WHAT THE TASK ASKS |
Within the entries below, count the lines that hold the string "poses" and give only that number.
-----
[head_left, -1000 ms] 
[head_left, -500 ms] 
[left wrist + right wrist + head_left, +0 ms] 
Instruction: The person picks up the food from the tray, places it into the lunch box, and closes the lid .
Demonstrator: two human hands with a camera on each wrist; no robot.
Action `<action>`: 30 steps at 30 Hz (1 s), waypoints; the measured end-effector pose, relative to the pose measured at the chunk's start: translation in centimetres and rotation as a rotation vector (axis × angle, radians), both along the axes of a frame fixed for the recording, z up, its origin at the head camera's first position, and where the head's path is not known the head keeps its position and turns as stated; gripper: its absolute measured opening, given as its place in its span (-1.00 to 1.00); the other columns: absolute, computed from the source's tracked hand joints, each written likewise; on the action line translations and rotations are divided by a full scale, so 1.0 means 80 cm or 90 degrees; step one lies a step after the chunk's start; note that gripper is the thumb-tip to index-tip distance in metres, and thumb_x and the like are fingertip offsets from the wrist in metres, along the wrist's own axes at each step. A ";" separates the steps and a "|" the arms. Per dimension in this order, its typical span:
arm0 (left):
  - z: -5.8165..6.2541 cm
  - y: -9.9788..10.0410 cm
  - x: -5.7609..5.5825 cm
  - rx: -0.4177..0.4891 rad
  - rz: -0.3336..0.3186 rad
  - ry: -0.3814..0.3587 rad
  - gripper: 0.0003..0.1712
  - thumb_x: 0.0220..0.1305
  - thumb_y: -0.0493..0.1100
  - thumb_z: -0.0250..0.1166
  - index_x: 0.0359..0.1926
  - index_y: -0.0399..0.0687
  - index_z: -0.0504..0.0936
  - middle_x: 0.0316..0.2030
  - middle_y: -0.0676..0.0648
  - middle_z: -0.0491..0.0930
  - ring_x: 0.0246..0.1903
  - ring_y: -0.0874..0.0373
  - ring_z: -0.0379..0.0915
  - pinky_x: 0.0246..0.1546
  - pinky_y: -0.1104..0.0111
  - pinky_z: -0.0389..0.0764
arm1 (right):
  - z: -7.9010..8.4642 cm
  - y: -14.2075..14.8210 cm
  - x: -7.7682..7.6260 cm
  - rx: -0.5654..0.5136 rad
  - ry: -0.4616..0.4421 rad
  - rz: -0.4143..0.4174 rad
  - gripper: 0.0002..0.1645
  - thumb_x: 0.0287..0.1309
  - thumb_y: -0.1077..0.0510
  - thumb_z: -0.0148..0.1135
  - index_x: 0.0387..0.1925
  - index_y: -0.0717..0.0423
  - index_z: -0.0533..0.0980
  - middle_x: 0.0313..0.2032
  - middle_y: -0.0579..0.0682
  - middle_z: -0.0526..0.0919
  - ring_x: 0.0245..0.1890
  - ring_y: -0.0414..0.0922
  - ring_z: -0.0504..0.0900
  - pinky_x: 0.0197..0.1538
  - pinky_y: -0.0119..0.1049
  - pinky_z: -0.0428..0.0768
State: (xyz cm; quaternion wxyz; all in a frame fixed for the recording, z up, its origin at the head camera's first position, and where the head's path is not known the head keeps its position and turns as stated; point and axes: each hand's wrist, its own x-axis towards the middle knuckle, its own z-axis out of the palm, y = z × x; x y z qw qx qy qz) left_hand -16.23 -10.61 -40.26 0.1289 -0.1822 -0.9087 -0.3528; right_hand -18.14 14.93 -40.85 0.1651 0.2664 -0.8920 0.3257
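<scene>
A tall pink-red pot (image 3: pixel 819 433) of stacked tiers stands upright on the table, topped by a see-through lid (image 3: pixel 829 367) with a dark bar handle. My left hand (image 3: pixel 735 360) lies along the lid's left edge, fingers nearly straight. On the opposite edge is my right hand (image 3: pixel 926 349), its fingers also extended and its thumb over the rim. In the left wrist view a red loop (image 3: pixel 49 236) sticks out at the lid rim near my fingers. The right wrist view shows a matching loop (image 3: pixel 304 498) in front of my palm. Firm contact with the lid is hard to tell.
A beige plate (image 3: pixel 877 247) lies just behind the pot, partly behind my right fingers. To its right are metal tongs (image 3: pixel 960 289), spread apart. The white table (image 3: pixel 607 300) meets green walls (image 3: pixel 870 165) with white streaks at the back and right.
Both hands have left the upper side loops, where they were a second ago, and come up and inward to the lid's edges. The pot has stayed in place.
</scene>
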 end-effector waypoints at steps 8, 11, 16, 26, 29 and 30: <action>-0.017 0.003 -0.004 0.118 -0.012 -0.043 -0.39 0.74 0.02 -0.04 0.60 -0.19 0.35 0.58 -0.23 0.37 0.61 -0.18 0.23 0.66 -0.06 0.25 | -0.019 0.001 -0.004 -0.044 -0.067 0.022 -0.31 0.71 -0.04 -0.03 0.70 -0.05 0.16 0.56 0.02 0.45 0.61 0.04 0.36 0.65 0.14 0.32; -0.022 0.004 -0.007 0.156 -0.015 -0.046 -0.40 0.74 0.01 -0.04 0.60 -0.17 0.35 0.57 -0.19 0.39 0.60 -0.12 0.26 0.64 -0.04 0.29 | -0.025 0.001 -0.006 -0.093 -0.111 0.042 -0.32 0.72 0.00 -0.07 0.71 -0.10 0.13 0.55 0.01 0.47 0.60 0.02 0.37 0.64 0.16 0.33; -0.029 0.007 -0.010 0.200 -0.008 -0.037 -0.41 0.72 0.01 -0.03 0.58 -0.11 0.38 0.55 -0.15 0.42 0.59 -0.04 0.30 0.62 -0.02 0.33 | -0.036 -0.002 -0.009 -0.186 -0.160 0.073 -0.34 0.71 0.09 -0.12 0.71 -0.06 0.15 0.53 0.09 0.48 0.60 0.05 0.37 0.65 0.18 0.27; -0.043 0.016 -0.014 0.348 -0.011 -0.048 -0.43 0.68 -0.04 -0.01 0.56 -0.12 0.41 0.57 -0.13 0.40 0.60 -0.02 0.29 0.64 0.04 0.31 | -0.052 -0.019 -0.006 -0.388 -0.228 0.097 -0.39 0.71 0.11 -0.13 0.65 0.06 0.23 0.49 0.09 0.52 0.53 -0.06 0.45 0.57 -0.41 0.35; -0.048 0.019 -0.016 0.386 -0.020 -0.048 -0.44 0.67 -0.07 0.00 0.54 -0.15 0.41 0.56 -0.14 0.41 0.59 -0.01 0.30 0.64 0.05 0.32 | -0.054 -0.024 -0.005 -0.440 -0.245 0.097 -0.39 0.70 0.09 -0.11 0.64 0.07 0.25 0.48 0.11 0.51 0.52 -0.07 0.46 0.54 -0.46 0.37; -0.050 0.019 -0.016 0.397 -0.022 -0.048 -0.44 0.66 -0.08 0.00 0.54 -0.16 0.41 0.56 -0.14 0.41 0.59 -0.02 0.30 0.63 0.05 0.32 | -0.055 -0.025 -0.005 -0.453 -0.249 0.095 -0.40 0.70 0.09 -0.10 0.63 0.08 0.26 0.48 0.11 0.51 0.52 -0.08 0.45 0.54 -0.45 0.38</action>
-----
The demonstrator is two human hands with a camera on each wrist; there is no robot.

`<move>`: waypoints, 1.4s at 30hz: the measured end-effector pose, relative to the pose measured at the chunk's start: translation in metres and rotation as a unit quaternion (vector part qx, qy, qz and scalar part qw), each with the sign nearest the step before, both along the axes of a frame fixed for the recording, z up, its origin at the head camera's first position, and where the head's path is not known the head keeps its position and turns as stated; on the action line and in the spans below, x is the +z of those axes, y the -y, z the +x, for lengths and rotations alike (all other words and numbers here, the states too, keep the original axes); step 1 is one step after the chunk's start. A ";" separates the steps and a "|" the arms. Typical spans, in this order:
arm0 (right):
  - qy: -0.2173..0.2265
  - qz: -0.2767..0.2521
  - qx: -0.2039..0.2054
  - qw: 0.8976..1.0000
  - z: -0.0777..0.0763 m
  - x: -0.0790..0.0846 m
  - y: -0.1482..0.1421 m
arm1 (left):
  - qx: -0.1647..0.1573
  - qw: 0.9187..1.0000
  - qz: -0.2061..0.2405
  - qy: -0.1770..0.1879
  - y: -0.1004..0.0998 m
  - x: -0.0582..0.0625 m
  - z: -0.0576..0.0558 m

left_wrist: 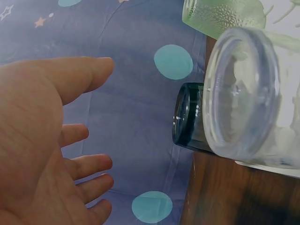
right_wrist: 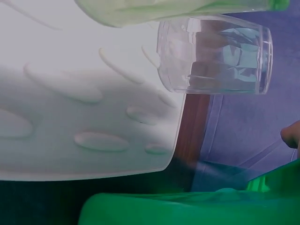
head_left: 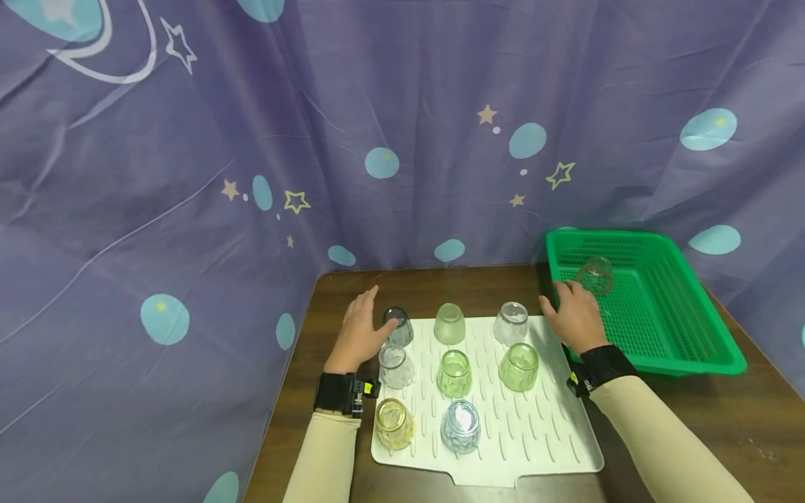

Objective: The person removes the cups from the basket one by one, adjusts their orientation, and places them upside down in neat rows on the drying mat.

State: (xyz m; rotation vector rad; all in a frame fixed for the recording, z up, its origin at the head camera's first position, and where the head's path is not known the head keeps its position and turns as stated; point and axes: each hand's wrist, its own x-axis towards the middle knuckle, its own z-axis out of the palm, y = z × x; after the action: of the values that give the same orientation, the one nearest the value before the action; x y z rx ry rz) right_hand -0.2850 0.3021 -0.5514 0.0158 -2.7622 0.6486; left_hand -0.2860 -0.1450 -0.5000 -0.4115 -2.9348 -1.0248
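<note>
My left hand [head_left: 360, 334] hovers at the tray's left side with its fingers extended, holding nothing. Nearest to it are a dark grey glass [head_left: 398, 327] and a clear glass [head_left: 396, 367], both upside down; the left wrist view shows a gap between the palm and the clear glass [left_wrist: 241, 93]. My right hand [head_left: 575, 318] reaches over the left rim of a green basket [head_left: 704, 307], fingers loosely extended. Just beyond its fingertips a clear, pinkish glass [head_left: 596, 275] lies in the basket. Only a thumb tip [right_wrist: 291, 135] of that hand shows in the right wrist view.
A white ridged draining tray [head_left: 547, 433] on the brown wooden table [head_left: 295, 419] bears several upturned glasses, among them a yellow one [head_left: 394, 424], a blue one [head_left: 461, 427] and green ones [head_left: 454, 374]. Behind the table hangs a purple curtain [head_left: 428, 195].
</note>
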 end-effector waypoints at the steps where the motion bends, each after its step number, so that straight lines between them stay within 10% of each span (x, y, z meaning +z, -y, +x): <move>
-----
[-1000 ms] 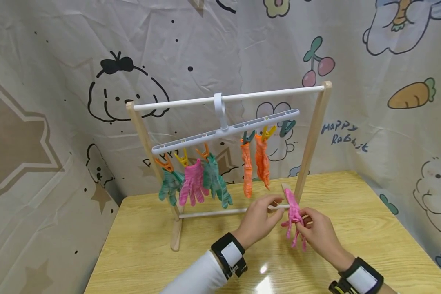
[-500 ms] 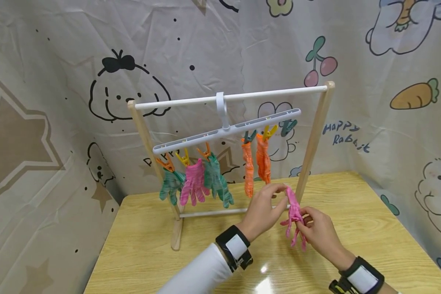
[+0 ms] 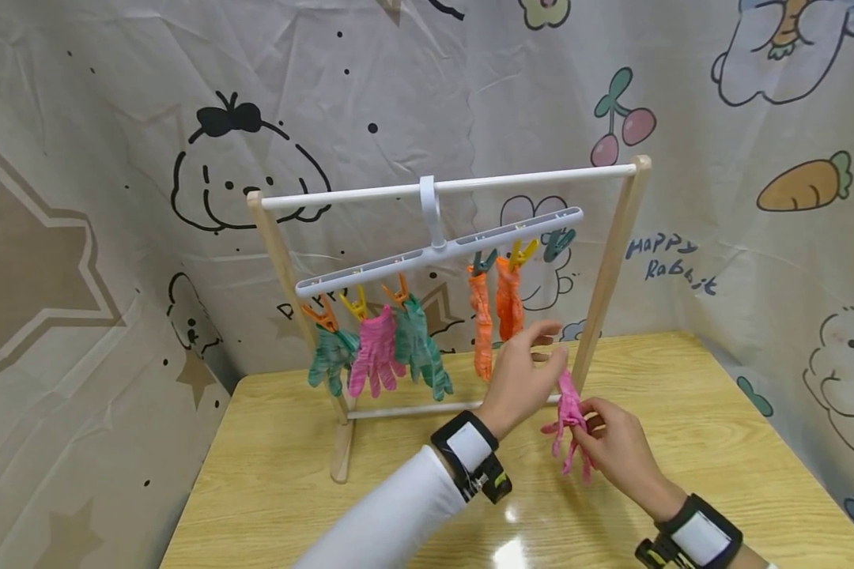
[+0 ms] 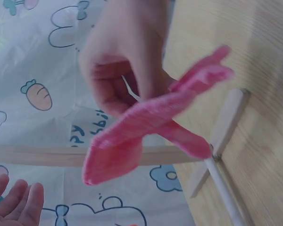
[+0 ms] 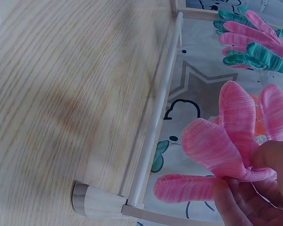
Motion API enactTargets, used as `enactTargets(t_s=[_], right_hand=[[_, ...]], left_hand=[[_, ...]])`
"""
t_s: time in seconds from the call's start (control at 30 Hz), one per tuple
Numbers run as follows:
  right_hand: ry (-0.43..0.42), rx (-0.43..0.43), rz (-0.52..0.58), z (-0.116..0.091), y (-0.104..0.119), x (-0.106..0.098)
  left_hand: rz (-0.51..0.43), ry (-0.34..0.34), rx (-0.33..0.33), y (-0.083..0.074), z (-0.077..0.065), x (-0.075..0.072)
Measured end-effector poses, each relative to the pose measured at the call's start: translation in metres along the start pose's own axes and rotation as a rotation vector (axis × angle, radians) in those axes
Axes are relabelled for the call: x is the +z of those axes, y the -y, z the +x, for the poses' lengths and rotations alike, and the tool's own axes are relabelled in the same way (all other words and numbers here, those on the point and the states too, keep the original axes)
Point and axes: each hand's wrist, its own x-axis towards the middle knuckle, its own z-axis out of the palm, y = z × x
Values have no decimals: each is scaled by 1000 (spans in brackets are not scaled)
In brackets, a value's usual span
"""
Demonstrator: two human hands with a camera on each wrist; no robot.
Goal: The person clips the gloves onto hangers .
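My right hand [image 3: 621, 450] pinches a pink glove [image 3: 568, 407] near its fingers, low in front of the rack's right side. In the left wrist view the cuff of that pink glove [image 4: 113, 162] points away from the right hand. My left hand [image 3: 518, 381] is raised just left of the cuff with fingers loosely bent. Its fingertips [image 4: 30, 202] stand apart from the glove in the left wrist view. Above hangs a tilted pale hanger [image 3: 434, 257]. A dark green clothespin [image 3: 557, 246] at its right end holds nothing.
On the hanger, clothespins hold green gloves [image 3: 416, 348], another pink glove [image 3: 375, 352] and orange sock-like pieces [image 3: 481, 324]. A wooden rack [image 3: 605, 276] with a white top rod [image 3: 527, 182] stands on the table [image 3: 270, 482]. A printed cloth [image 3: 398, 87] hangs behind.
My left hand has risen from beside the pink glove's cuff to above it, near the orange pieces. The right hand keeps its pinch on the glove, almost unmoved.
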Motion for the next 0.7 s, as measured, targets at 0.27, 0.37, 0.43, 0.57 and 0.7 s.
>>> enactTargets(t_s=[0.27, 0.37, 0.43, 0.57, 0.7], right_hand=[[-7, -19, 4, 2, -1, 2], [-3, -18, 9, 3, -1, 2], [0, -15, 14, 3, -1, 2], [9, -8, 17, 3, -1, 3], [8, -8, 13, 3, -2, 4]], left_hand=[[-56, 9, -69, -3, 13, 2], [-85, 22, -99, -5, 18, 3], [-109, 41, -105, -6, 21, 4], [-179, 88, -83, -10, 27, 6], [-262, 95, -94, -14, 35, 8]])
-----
EXERCISE ANSWER |
2